■ Exercise objective: Each entry has to be reproduced in full, exactly as given.

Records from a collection

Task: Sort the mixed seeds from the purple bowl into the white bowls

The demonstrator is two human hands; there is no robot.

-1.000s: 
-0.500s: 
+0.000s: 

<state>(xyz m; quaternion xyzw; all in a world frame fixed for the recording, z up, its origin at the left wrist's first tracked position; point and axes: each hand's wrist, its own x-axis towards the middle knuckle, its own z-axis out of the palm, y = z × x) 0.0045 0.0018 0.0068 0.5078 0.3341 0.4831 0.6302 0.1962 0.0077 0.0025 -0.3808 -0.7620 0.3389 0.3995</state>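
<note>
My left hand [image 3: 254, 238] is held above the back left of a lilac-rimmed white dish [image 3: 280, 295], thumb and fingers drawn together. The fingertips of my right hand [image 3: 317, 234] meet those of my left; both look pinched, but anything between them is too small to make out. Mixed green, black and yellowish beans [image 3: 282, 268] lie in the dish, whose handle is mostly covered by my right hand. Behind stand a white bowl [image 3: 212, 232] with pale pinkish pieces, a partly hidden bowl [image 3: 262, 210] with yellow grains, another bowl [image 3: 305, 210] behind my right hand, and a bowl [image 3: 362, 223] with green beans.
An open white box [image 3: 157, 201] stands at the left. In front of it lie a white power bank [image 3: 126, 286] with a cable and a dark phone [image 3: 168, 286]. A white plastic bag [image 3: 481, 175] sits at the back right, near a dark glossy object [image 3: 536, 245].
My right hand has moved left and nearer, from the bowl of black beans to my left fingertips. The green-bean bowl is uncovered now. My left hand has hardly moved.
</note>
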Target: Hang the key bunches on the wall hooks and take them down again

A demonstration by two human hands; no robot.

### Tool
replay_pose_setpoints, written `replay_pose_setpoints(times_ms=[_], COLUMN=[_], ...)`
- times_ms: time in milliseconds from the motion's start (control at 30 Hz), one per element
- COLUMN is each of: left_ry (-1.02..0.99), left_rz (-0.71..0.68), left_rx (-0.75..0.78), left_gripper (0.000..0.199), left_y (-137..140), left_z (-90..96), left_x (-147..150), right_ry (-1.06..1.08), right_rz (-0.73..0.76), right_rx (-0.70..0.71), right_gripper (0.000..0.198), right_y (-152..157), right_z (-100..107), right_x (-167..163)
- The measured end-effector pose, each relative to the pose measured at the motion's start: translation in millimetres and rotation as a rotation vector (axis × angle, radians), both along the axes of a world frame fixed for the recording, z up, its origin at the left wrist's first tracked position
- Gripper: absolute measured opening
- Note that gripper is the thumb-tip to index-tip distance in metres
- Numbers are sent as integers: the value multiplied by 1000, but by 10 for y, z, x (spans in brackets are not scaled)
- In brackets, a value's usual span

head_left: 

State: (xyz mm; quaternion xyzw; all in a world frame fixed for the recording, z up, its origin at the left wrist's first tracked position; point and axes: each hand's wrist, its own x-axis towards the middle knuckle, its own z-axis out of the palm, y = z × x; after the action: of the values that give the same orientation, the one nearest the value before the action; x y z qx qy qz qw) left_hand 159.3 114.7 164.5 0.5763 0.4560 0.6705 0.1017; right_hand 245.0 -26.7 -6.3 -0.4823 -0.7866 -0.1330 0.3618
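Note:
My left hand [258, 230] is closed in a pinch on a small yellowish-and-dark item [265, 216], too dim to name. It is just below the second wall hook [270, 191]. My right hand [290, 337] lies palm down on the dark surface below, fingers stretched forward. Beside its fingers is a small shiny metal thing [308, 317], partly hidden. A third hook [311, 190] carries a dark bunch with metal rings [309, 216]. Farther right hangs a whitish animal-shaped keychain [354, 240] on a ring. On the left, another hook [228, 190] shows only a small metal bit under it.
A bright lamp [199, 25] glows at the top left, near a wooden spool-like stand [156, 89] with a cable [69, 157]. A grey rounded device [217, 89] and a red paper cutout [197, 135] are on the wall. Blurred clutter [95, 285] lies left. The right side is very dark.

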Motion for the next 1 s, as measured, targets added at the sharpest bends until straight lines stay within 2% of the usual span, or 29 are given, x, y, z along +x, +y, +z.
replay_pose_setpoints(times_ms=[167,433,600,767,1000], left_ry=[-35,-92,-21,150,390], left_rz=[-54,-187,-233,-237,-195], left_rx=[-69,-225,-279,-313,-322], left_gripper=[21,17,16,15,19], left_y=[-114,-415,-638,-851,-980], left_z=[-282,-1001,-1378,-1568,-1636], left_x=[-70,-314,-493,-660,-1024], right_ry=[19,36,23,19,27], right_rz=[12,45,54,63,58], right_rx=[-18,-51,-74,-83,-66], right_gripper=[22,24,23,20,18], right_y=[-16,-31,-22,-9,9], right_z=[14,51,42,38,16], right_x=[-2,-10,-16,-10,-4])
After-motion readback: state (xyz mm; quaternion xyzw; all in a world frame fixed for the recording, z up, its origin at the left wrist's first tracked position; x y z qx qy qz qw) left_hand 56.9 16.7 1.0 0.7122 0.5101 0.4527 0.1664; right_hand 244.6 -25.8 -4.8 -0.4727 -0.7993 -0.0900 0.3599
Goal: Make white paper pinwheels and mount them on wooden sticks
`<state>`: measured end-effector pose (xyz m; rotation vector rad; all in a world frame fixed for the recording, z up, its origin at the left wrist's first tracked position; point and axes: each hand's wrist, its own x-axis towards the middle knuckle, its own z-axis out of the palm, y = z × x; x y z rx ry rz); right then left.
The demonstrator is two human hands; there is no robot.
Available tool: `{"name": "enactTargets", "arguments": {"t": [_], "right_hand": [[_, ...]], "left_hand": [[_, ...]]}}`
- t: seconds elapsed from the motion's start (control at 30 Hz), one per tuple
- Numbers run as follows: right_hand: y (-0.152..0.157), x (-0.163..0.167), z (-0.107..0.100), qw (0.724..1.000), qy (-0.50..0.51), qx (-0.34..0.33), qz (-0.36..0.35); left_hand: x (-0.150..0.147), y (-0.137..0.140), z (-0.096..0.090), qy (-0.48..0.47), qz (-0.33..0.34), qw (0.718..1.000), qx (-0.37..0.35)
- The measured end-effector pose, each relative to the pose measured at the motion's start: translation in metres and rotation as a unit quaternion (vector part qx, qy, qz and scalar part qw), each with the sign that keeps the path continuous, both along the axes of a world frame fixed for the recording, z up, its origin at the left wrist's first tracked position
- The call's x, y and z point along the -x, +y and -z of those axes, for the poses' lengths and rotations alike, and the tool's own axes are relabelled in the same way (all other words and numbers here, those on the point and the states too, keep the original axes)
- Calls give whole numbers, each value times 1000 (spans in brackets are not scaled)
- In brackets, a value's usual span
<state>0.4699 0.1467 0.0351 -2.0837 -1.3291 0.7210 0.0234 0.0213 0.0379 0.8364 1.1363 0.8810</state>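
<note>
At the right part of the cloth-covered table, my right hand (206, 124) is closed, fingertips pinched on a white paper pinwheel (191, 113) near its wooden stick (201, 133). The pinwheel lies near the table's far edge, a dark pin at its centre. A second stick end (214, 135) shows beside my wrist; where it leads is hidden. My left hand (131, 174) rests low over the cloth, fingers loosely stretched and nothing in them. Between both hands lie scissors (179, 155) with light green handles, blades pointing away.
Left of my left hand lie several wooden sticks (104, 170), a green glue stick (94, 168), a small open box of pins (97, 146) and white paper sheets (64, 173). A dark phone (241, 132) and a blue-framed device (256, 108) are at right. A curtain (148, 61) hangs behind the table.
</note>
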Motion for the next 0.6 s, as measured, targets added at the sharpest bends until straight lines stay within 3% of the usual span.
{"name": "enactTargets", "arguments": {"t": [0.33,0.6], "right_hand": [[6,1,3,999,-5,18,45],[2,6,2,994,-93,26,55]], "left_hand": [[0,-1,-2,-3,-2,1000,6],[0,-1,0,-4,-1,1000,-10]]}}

■ Output:
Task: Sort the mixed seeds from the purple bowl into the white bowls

The demonstrator is two human hands; there is no robot.

-1.000s: 
-0.500s: 
+0.000s: 

<state>(xyz m; quaternion xyzw; all in a world frame fixed for the recording, z up, its origin at the left wrist's first tracked position; point and axes: each hand's wrist, its own x-axis towards the middle knuckle, its own z-axis out of the palm, y = z × x) 0.0045 0.0018 0.0068 0.5078 0.3341 0.4831 0.6302 0.1962 0.0077 0.0025 -0.3808 -0.7620 0.3389 0.3995</state>
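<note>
My left hand [image 3: 254, 238] is held above the back left of a lilac-rimmed white dish [image 3: 280, 295], thumb and fingers drawn together. The fingertips of my right hand [image 3: 317, 234] meet those of my left; both look pinched, but anything between them is too small to make out. Mixed green, black and yellowish beans [image 3: 282, 268] lie in the dish, whose handle is mostly covered by my right hand. Behind stand a white bowl [image 3: 212, 232] with pale pinkish pieces, a partly hidden bowl [image 3: 262, 210] with yellow grains, another bowl [image 3: 305, 210] behind my right hand, and a bowl [image 3: 362, 223] with green beans.
An open white box [image 3: 157, 201] stands at the left. In front of it lie a white power bank [image 3: 126, 286] with a cable and a dark phone [image 3: 168, 286]. A white plastic bag [image 3: 481, 175] sits at the back right, near a dark glossy object [image 3: 536, 245].
My right hand has moved left and nearer, from the bowl of black beans to my left fingertips. The green-bean bowl is uncovered now. My left hand has hardly moved.
</note>
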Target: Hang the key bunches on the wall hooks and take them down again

A demonstration by two human hands; no robot.

### Tool
replay_pose_setpoints, written `replay_pose_setpoints(times_ms=[_], COLUMN=[_], ...)`
- times_ms: time in milliseconds from the motion's start (control at 30 Hz), one per element
- COLUMN is each of: left_ry (-1.02..0.99), left_rz (-0.71..0.68), left_rx (-0.75..0.78), left_gripper (0.000..0.199), left_y (-137..140), left_z (-90..96), left_x (-147..150), right_ry (-1.06..1.08), right_rz (-0.73..0.76), right_rx (-0.70..0.71), right_gripper (0.000..0.198), right_y (-152..157), right_z (-100..107), right_x (-167..163)
- The measured end-effector pose, each relative to the pose measured at the motion's start: translation in millimetres and rotation as a rotation vector (axis × angle, radians), both along the axes of a world frame fixed for the recording, z up, its origin at the left wrist's first tracked position
- Gripper: absolute measured opening
- Note that gripper is the thumb-tip to index-tip distance in metres
- Numbers are sent as integers: the value multiplied by 1000, but by 10 for y, z, x (spans in brackets are not scaled)
- In brackets, a value's usual span

head_left: 

State: (xyz mm; quaternion xyzw; all in a world frame fixed for the recording, z up, its origin at the left wrist's first tracked position; point and axes: each hand's wrist, its own x-axis towards the middle knuckle, its own z-axis out of the palm, y = z × x; after the action: of the values that give the same orientation, the one nearest the value before the action; x y z qx qy qz qw) left_hand 159.3 114.7 164.5 0.5763 0.4560 0.6705 0.1017; right_hand 245.0 -26.7 -6.3 -0.4823 -0.7866 -0.1330 0.3618
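Note:
My left hand [258, 230] is closed in a pinch on a small yellowish-and-dark item [265, 216], too dim to name. It is just below the second wall hook [270, 191]. My right hand [290, 337] lies palm down on the dark surface below, fingers stretched forward. Beside its fingers is a small shiny metal thing [308, 317], partly hidden. A third hook [311, 190] carries a dark bunch with metal rings [309, 216]. Farther right hangs a whitish animal-shaped keychain [354, 240] on a ring. On the left, another hook [228, 190] shows only a small metal bit under it.
A bright lamp [199, 25] glows at the top left, near a wooden spool-like stand [156, 89] with a cable [69, 157]. A grey rounded device [217, 89] and a red paper cutout [197, 135] are on the wall. Blurred clutter [95, 285] lies left. The right side is very dark.
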
Motion for the next 1 s, as measured, targets added at the sharpest bends until straight lines stay within 2% of the usual span, or 29 are given, x, y, z along +x, +y, +z.
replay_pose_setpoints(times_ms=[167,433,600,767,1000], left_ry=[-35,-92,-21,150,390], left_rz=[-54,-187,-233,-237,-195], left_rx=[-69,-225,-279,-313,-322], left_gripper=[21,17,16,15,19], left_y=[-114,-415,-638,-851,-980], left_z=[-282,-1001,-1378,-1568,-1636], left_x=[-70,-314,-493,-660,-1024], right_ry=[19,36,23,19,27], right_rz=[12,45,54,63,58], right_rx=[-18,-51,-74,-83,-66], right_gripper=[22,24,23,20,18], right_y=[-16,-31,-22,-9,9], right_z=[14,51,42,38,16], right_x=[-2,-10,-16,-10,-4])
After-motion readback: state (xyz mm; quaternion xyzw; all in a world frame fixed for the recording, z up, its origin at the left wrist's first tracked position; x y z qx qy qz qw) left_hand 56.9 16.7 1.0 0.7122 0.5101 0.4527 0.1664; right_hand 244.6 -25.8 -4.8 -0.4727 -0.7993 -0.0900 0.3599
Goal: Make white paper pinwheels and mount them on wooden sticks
`<state>`: measured end-effector pose (xyz m; rotation vector rad; all in a world frame fixed for the recording, z up, its origin at the left wrist's first tracked position; point and axes: each hand's wrist, its own x-axis towards the middle knuckle, its own z-axis out of the palm, y = z × x; x y z rx ry rz); right then left.
The demonstrator is two human hands; there is no robot.
Available tool: `{"name": "enactTargets", "arguments": {"t": [_], "right_hand": [[_, ...]], "left_hand": [[_, ...]]}}`
- t: seconds elapsed from the motion's start (control at 30 Hz), one per tuple
- Numbers run as follows: right_hand: y (-0.152..0.157), x (-0.163..0.167), z (-0.107..0.100), qw (0.724..1.000), qy (-0.50..0.51), qx (-0.34..0.33), qz (-0.36..0.35); left_hand: x (-0.150..0.147), y (-0.137..0.140), z (-0.096..0.090), qy (-0.48..0.47), qz (-0.33..0.34), qw (0.718..1.000), qx (-0.37..0.35)
- The measured end-effector pose, each relative to the pose measured at the motion's start: translation in metres and rotation as a unit quaternion (vector part qx, qy, qz and scalar part qw), each with the sign that keeps the path continuous, both along the axes of a world frame fixed for the recording, z up, its origin at the left wrist's first tracked position
- The call's x, y and z point along the -x, +y and -z of those axes, for the poses' lengths and rotations alike, and the tool's own axes are relabelled in the same way (all other words and numbers here, those on the point and the states too, keep the original axes)
- Calls give whole numbers, each value times 1000 (spans in brackets are not scaled)
- In brackets, a value's usual span
<state>0.4699 0.1467 0.0351 -2.0837 -1.3291 0.7210 0.0234 0.0213 0.0379 0.8364 1.1363 0.8810</state>
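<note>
At the right part of the cloth-covered table, my right hand (206, 124) is closed, fingertips pinched on a white paper pinwheel (191, 113) near its wooden stick (201, 133). The pinwheel lies near the table's far edge, a dark pin at its centre. A second stick end (214, 135) shows beside my wrist; where it leads is hidden. My left hand (131, 174) rests low over the cloth, fingers loosely stretched and nothing in them. Between both hands lie scissors (179, 155) with light green handles, blades pointing away.
Left of my left hand lie several wooden sticks (104, 170), a green glue stick (94, 168), a small open box of pins (97, 146) and white paper sheets (64, 173). A dark phone (241, 132) and a blue-framed device (256, 108) are at right. A curtain (148, 61) hangs behind the table.
</note>
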Motion for the next 0.6 s, as measured, targets added at the sharpest bends until straight lines stay within 3% of the usual span.
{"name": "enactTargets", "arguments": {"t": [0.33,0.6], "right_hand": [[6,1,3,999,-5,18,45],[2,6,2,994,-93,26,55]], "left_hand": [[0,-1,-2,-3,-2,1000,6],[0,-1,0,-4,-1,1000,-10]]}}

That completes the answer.